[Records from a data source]
-*-
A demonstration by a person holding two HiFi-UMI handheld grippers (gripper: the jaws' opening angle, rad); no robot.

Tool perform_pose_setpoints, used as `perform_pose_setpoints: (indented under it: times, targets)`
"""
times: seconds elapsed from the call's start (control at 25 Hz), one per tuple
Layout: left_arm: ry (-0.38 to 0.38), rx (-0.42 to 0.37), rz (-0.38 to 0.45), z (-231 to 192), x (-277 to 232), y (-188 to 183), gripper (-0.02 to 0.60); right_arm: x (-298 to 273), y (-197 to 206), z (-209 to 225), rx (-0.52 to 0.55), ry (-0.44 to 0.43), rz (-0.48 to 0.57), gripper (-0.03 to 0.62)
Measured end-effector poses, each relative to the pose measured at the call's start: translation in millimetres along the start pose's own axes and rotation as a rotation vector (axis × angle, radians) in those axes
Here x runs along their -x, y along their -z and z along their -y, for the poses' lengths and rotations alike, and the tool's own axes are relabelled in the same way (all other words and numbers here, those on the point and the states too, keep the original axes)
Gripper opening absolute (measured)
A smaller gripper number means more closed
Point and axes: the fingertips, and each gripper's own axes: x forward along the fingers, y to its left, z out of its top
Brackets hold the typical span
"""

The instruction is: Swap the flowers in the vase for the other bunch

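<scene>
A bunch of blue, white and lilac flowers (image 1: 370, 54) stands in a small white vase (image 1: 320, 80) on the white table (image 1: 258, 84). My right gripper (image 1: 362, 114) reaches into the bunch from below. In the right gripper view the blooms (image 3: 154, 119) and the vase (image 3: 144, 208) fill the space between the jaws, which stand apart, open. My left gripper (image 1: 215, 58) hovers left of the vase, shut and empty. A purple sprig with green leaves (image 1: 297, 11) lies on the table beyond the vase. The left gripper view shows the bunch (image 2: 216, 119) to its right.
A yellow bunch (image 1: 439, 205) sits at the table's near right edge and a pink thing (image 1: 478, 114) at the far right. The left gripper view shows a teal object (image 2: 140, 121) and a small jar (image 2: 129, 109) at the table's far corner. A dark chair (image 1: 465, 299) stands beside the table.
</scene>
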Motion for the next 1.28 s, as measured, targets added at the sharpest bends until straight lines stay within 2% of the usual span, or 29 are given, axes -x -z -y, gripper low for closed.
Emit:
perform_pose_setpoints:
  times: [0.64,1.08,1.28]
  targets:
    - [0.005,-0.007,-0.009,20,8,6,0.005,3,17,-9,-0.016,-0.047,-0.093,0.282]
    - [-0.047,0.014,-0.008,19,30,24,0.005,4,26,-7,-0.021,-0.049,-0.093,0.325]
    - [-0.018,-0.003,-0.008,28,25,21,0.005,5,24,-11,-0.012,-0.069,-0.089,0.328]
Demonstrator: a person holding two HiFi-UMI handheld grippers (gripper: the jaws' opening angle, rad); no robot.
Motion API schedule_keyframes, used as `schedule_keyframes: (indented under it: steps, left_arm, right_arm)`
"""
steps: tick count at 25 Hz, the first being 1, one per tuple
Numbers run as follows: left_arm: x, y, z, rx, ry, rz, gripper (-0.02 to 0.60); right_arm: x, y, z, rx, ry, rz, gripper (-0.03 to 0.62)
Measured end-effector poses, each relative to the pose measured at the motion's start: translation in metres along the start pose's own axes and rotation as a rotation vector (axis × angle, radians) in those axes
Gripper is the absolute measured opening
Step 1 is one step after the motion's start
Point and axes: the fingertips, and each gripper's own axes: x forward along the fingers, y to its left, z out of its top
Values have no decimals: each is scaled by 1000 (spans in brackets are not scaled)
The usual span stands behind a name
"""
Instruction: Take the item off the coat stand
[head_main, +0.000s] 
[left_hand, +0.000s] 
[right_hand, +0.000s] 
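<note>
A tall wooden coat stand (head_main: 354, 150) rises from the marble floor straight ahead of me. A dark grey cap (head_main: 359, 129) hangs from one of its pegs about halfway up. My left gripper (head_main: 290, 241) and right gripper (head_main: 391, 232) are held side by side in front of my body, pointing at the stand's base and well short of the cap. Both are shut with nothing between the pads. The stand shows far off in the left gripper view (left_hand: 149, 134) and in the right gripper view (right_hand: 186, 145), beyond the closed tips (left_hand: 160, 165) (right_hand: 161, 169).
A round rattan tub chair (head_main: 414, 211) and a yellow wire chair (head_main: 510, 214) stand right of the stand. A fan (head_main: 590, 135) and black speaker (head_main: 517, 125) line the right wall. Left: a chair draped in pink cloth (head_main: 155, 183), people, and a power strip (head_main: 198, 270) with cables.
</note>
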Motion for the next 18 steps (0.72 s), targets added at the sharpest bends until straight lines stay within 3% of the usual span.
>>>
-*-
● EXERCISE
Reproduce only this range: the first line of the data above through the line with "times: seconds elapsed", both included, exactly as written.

● TASK ANSWER
A demonstration by a person holding two HiFi-UMI handheld grippers (gripper: the jaws' opening angle, rad); no robot.

Tool perform_pose_setpoints, used as `perform_pose_setpoints: (indented under it: times, targets)`
"""
times: seconds elapsed from the call's start (control at 25 Hz), one per tuple

This answer is now complete.